Resolv told users not to trade USR while recovery is underway. They warned that trading activity during this period "may affect the recovery."
USR is currently around $0.27 to $0.42. The protocol holds $95 million in assets against $173 million in liabilities. Restoring the peg will depend on how much of the stolen ETH can be recovered and whether Resolv can restructure what it owes.

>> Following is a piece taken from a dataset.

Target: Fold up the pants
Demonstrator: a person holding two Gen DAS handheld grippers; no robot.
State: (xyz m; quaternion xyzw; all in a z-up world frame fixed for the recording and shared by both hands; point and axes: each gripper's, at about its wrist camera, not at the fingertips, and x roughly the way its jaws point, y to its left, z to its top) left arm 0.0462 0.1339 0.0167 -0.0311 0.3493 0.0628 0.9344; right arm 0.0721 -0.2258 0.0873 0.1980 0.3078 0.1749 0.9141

Q1 2026 DeFi Losses Now Total $137M
Resolv is not an isolated case. Blockchain researcher CipherResearchx has tallied $137 million in DeFi losses across 15 exploits in Q1 2026 alone. That already exceeds the full Q1 of 2025.
The biggest hits this year: Step Finance ($27.3M), Truebit ($26.2M), Resolv ($25M+), and SwapNet ($13.4M).
The timing is notable. Just days ago, the SEC and CFTC classified 16 crypto assets as digital commodities, a move the industry had been waiting years for. But exploits like this hand regulators a clear argument for stricter DeFi oversight. The SEC also faces a March 27 deadline on 91 spot crypto ETF applications, now just four days away.
What Comes Next
Four questions will define the coming days. Can law enforcement freeze the 11,409 ETH before it gets laundered? Can Resolv restore the USR peg, or will it need to wind down? How fast can Morpho, Fluid, and Gauntlet make their affected users whole? And does this push regulators to act on DeFi operational security sooner than expected?
This is a developing story. We will update as new information comes in.